N-gram Inverted Index
=====================

The n-gram index is Sieve's primary candidate selection mechanism. It reduces
the search space from tens of thousands of entities to a small set of
plausible candidates before running the expensive Jaro-Winkler comparison.

.. contents:: On this page
   :local:
   :depth: 2

How It Works
------------

**Build phase** (at index load time):

1. Every entity's normalized primary name and aliases are decomposed into
   overlapping 3-character **trigrams**.
2. An inverted map is built: ``trigram → [entity IDs]``.
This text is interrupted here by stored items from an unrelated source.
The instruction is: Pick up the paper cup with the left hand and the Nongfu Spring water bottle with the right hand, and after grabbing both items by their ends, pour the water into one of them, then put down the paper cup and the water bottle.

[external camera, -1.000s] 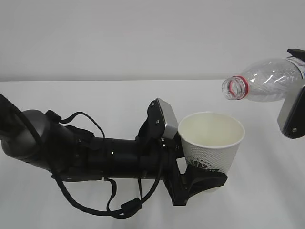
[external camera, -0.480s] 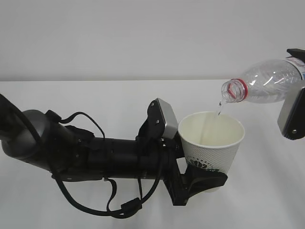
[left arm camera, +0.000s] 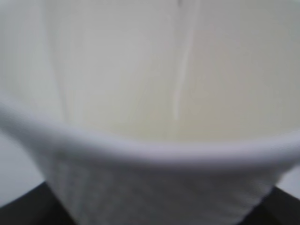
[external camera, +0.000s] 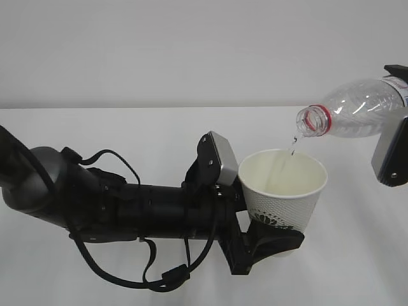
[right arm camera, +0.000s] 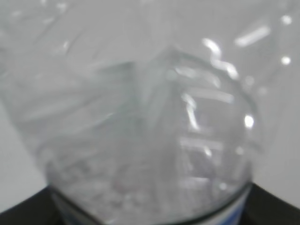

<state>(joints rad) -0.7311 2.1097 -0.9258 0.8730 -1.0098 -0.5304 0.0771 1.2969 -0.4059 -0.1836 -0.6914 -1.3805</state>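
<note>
Paper cup (external camera: 284,189) upright, held above the white table (external camera: 159,134), right of centre in the exterior view. White, rolled rim, dotted embossed wall, dark green logo low on the side. Left gripper (external camera: 271,241) pinches the cup near its base, black fingers (external camera: 275,237) wrapped at the bottom of the wall. Left arm (external camera: 127,207) lies roughly level across the frame from the left edge, black with looped cables (external camera: 150,274) and a grey square plate (external camera: 221,157) just beside the cup rim.

Water bottle (external camera: 354,109) sits above and right of the cup, tilted with the mouth lower than the body, open neck with red ring (external camera: 313,119) pointing left and down over the cup's right rim. Bottle apart from the cup, not touching. Thin stream of water (external camera: 292,145) drops from the mouth into the cup interior. Right gripper at the far right edge clamps the bottle's body end; only a grey-white plate (external camera: 389,156) and black block visible there, fingertips cut off by the frame.

Left wrist view: blurred cup (left arm camera: 150,140) rim and inner wall fill the frame, a thin water trickle (left arm camera: 183,70) runs down the inside, dark finger edges at both lower corners.

Right wrist view: blurred clear ribbed bottle (right arm camera: 140,122) fills the frame, label edge at the bottom, dark finger edges at both lower corners.
</note>
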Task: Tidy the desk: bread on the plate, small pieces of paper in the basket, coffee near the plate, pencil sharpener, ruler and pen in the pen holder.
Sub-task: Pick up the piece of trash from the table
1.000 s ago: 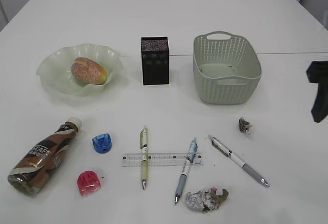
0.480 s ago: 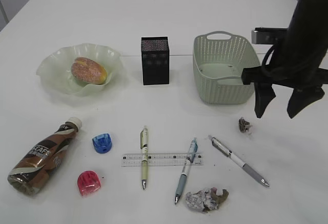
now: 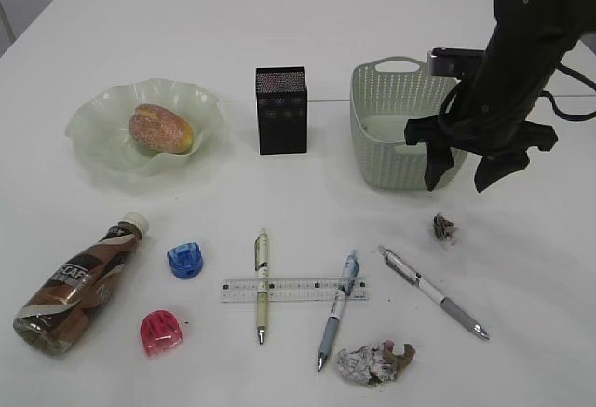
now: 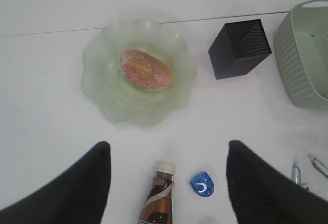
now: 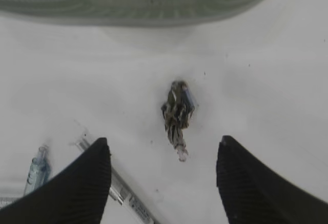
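Small paper scrap (image 5: 177, 116) blurred, on tabletop (image 3: 521, 267) below right fingers (image 3: 434, 167), spread, empty. Left fingers (image 4: 77, 188) spread, empty, tips cut off; coffee (image 4: 159, 203) half cropped.

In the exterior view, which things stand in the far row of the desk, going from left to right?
plate with the bread on it → pen holder → basket → right pincer, hanging open near the basket's right end.

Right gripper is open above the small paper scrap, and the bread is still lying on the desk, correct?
Not quite. The bread is already on the plate, as the exterior view shows. The rest holds: the right gripper is open above the small paper scrap.
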Action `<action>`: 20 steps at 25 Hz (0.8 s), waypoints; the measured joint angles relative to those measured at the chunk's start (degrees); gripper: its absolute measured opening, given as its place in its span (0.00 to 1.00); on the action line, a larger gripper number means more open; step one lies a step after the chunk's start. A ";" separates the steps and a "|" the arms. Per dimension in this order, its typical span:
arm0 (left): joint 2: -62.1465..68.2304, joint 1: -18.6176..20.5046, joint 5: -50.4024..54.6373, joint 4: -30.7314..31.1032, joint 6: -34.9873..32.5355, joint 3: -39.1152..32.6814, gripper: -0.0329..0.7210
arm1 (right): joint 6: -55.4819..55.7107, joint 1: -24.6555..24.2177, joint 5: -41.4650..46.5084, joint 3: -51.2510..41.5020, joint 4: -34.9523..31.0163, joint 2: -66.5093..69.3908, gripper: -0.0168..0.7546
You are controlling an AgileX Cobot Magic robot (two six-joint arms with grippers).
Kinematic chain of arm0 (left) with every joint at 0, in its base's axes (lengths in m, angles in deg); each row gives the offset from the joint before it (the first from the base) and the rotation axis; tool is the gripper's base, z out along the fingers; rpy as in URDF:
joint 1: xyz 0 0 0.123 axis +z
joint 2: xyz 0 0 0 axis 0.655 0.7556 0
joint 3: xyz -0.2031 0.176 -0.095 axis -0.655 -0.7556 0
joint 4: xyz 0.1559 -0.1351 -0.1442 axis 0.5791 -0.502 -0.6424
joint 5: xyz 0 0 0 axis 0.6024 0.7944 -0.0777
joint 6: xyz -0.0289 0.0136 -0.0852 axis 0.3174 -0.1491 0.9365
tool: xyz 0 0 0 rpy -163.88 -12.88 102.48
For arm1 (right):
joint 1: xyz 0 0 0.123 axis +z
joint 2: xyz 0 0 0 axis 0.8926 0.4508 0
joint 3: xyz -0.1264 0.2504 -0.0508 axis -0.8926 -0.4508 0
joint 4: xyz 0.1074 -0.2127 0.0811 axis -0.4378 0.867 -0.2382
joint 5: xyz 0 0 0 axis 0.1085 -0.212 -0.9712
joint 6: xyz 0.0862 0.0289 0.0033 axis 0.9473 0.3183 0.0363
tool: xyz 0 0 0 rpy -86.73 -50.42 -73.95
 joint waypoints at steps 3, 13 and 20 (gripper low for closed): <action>0.00 0.00 0.00 0.23 0.00 0.00 0.72 | 0.00 0.00 -2.99 0.00 1.41 0.07 0.64; 0.00 0.00 0.00 0.31 0.00 0.00 0.70 | 0.44 0.00 -8.38 -5.67 2.95 1.73 0.64; 0.00 0.00 0.00 0.31 0.00 0.00 0.70 | 2.37 0.00 -17.45 -9.04 2.95 1.75 0.64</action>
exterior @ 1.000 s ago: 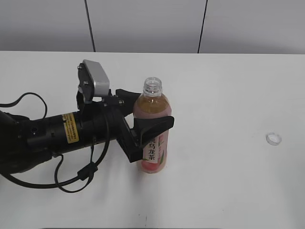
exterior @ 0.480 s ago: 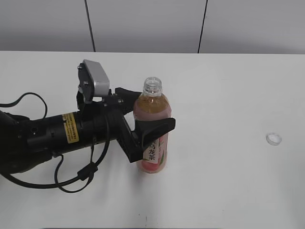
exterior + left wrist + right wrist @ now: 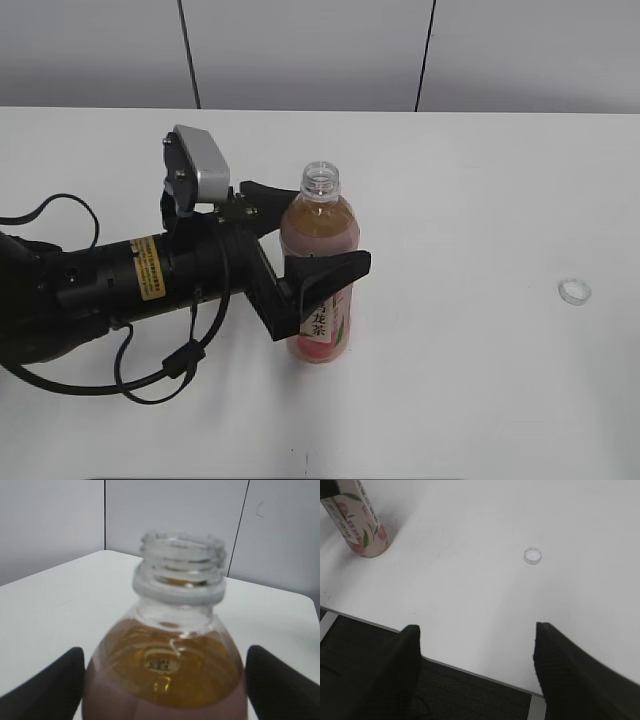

**Query phase** (per screening request):

1. The normalized query is decomposed into trigrams.
2. Entity IDs are collected by trigram overlap.
3. Entities sharing ≥30% of query trigrams pass the filter.
4. A length-ratio check eliminates entities whose names differ from the
   query by more than 3×.

Trigram Decomposition
---------------------

A string is split into all overlapping substrings of length 3:

.. code-block:: text

   "putin"      → {"put", "uti", "tin"}
   "vladimir"   → {"vla", "lad", "adi", "dim", "imi", "mir"}

For the full name ``"vladimir putin"``:

.. code-block:: text

   → {"vla", "lad", "adi", "dim", "imi", "mir", "ir ", "r p", " pu", "put", "uti", "tin"}

Strings shorter than 3 characters produce no trigrams and fall back to a
full scan (this is rare for real names).

Inverted Index Structure
------------------------

.. mermaid::

   flowchart LR
       subgraph "Inverted Index"
           T1["'put'"] --> E1["entity-123, entity-456"]
           T2["'uti'"] --> E2["entity-123, entity-789"]
           T3["'vla'"] --> E3["entity-123"]
           T4["'mic'"] --> E4["entity-999, entity-888"]
       end

At query time, trigram lookups are O(1) hash map reads. The engine counts
how many trigrams each entity shares with the query:

.. code-block:: text

   Query: "putin"  →  trigrams: {"put", "uti", "tin"}

   entity-123: hit on "put" + "uti"        → 2/3 = 67% overlap ✅
   entity-456: hit on "put"                → 1/3 = 33% overlap ✅
   entity-789: hit on "uti"                → 1/3 = 33% overlap ✅
   entity-999: no hits                     → 0/3 = 0%  overlap ❌

Filtering Criteria
------------------

Two filters reduce the candidate set:

**1. Minimum trigram overlap (30%)**

An entity must share at least 30% of the query's trigrams to be considered
a candidate. This ratio is tuned to cast a wide enough net for fuzzy matches
while eliminating clearly unrelated entities.

.. code-block:: java

   int minHits = Math.max(1, (int) (queryTrigrams.size() * 0.3));

**2. Length ratio filter (3×)**

If the query and the candidate's shortest/longest name differ by more than
a factor of 3, the entity is skipped. This is because Jaro-Winkler cannot
produce high scores when string lengths diverge significantly.

.. code-block:: java

   double ratio = (double) Math.max(queryLen, longest)
                / Math.min(queryLen, shortest);
   if (ratio > 3.0) continue;  // skip — can't produce high JW score

Effectiveness
-------------

For a typical index of ~20,000 sanctioned entities:

.. list-table::
   :header-rows: 1
   :widths: 40 30 30

   * - Metric
     - Without n-gram
     - With n-gram
   * - Candidates per query
     - 20,000
     - ~50–200
   * - Jaro-Winkler comparisons
     - ~100,000
     - ~250–1,000
   * - Query latency
     - ~150ms
     - ~0.4ms
   * - Reduction factor
     - —
     - **99.5–99.75%**

The n-gram filter eliminates 99%+ of entities that have no character-level
similarity to the query, while preserving all entities that could plausibly
match at or above the configured threshold.

Thread Safety
-------------

- The index rebuilds atomically under a synchronized lock with double-checked
  locking on the index size.
- Volatile references to the trigram map and entity map ensure safe publication
  across threads.
- Query-time reads are lock-free.

Why Trigrams?
-------------

- **Bigrams** (n=2) produce too many false positives — common letter pairs
  like "an", "er", "in" appear in most names.
- **4-grams** are too specific and miss legitimate fuzzy matches where
  characters are transposed or substituted.
- **Trigrams** strike the right balance for name matching in sanctions
  screening.